__Assignment__: Look through the lines below for the word "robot", and copy every line that has it.

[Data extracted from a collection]
- Opening Delimiter -

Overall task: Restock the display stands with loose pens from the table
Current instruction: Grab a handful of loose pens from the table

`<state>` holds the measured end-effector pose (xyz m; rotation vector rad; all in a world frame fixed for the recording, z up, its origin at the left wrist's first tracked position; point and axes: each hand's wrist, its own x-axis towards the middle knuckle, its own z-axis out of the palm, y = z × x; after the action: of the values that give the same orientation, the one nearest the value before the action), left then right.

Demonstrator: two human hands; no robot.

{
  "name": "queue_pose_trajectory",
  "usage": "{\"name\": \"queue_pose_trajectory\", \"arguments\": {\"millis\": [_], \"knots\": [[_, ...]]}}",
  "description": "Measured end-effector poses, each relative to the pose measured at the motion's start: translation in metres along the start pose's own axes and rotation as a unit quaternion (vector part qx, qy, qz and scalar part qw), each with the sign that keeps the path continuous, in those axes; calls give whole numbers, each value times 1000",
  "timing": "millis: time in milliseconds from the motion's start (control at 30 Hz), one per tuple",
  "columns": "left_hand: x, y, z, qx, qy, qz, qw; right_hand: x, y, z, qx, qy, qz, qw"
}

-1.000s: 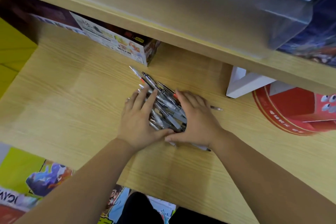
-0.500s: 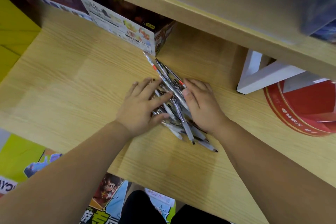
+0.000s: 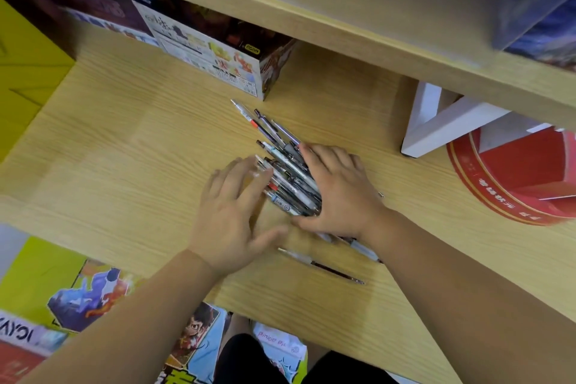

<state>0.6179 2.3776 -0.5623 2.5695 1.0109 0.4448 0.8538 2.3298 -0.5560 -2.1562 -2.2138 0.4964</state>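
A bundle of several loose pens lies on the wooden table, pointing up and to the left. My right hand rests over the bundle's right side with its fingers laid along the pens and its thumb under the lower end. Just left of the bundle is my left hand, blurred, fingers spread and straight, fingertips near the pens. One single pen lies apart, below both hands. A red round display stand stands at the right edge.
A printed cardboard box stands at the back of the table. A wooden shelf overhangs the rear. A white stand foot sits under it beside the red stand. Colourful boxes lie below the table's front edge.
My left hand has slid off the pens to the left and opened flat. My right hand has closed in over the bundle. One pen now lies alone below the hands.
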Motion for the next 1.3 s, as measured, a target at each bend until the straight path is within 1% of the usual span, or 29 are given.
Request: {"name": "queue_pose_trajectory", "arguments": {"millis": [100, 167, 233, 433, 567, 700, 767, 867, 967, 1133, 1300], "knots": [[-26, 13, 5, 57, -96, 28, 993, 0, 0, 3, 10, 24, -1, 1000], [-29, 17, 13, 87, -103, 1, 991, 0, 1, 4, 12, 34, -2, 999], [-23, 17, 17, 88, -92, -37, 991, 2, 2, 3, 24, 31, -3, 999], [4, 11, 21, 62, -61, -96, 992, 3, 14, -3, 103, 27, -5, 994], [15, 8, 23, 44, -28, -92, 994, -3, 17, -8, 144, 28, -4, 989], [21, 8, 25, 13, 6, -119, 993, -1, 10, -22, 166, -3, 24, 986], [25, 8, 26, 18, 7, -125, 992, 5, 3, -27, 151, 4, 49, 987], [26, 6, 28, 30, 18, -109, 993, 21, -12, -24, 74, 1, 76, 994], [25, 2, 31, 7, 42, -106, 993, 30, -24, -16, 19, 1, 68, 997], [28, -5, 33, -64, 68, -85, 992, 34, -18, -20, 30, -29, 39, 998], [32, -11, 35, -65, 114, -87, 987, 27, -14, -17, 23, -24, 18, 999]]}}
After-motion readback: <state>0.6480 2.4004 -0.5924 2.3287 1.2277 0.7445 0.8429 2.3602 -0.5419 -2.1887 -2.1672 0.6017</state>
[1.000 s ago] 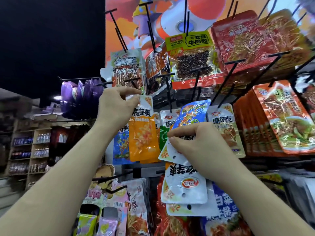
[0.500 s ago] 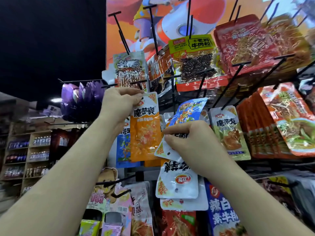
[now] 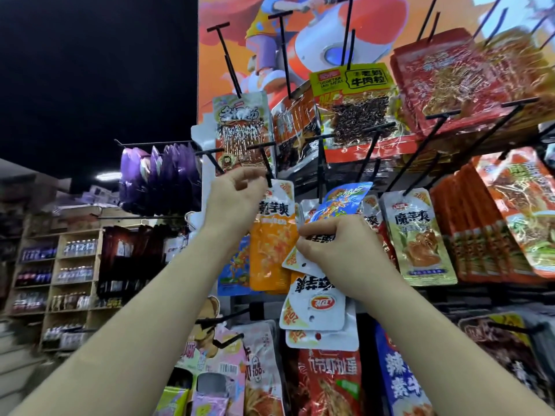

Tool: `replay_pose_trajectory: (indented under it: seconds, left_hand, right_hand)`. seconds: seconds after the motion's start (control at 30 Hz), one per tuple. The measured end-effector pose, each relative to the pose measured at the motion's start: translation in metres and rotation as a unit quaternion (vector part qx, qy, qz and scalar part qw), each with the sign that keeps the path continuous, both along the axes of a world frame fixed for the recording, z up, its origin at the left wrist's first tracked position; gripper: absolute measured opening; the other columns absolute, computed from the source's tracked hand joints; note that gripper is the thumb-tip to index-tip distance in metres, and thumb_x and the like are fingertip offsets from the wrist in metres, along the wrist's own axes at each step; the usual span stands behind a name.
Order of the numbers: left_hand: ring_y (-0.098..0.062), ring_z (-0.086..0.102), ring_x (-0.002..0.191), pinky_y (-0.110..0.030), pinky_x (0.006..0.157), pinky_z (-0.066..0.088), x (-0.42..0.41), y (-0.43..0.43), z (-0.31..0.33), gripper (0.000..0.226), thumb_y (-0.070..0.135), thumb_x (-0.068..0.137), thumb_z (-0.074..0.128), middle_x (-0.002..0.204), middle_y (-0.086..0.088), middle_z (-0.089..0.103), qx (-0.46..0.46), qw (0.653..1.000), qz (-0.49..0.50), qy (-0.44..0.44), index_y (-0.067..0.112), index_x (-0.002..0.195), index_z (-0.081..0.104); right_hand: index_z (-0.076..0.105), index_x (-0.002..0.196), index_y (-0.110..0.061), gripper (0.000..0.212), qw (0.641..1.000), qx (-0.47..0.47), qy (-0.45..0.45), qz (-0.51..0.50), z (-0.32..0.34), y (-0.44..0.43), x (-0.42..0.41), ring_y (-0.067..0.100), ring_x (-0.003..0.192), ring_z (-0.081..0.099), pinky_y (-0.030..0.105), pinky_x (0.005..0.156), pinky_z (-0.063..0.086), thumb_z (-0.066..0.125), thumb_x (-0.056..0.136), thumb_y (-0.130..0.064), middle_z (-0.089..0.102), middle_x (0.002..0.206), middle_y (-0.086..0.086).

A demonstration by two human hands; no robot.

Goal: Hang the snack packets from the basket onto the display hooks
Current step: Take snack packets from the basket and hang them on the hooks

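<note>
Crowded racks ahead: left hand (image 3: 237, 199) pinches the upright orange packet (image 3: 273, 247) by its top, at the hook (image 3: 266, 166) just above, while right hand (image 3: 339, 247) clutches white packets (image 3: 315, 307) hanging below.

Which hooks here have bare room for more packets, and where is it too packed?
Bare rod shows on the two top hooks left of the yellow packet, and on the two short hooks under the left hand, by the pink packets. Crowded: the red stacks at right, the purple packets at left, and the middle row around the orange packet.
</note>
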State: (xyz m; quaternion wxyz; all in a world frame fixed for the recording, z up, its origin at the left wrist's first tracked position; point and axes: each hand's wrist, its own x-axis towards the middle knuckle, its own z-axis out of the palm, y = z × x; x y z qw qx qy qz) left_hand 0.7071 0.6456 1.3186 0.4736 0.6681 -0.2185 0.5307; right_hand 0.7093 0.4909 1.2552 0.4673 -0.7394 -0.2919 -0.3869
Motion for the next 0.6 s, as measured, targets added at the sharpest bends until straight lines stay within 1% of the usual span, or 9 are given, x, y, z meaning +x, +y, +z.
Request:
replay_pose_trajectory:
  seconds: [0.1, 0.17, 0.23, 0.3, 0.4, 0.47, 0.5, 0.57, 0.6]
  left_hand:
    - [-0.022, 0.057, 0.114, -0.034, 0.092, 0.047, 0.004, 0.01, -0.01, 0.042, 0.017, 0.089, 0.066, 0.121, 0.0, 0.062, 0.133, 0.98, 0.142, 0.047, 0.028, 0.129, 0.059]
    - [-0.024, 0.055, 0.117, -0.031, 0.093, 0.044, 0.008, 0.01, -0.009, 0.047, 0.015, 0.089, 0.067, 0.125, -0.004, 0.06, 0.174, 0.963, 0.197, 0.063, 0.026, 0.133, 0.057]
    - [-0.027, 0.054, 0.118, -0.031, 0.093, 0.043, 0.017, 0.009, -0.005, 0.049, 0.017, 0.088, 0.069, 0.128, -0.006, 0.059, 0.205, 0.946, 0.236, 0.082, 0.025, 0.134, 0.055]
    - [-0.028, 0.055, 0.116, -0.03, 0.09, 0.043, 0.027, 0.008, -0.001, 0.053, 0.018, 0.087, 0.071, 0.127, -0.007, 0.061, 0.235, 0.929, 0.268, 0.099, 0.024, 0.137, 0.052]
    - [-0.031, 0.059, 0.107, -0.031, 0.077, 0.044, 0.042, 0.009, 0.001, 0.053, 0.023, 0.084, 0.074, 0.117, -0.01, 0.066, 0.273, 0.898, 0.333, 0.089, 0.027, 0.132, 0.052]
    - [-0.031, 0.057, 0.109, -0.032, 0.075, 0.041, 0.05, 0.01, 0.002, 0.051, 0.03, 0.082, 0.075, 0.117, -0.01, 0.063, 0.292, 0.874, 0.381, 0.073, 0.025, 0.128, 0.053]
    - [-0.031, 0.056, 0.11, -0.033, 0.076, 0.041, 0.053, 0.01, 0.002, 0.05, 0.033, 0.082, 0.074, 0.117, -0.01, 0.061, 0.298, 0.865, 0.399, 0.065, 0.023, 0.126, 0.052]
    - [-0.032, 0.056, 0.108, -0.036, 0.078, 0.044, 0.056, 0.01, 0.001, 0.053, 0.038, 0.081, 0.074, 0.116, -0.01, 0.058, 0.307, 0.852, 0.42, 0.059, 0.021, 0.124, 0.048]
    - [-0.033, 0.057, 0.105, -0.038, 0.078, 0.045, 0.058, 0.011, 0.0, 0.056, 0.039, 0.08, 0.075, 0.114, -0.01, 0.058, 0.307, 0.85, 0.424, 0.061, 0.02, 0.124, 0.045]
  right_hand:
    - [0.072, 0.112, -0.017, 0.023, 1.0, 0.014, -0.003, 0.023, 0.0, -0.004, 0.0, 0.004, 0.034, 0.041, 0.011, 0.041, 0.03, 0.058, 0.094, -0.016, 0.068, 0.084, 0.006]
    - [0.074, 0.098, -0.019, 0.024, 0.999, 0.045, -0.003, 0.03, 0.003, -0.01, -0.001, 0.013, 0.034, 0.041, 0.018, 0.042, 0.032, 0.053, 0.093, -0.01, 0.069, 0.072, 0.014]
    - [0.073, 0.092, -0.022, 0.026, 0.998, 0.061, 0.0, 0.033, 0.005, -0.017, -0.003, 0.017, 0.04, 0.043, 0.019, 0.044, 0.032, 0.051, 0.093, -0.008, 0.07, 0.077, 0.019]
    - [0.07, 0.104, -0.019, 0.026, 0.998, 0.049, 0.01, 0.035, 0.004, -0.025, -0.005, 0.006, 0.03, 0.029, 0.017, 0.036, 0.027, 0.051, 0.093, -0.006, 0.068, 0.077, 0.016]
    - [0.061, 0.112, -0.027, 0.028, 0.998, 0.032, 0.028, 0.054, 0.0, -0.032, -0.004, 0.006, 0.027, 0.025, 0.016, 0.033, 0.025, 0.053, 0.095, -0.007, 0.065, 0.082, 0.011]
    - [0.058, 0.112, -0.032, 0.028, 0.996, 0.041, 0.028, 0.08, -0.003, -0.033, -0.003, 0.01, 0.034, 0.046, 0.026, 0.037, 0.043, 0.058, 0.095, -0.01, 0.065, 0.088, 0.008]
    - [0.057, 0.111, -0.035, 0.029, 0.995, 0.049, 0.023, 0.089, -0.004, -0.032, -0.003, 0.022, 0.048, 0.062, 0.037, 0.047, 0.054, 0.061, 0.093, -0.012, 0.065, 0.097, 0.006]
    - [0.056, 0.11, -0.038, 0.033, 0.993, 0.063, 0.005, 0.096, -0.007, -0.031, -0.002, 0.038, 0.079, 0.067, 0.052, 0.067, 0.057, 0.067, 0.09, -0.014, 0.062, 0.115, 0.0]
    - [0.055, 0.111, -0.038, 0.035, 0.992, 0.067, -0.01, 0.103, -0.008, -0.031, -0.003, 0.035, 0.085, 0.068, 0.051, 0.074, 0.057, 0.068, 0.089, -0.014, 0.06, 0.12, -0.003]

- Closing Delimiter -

__Expected output__:
Demonstrator: two human hands; no robot.
A demonstration by two human hands; no robot.

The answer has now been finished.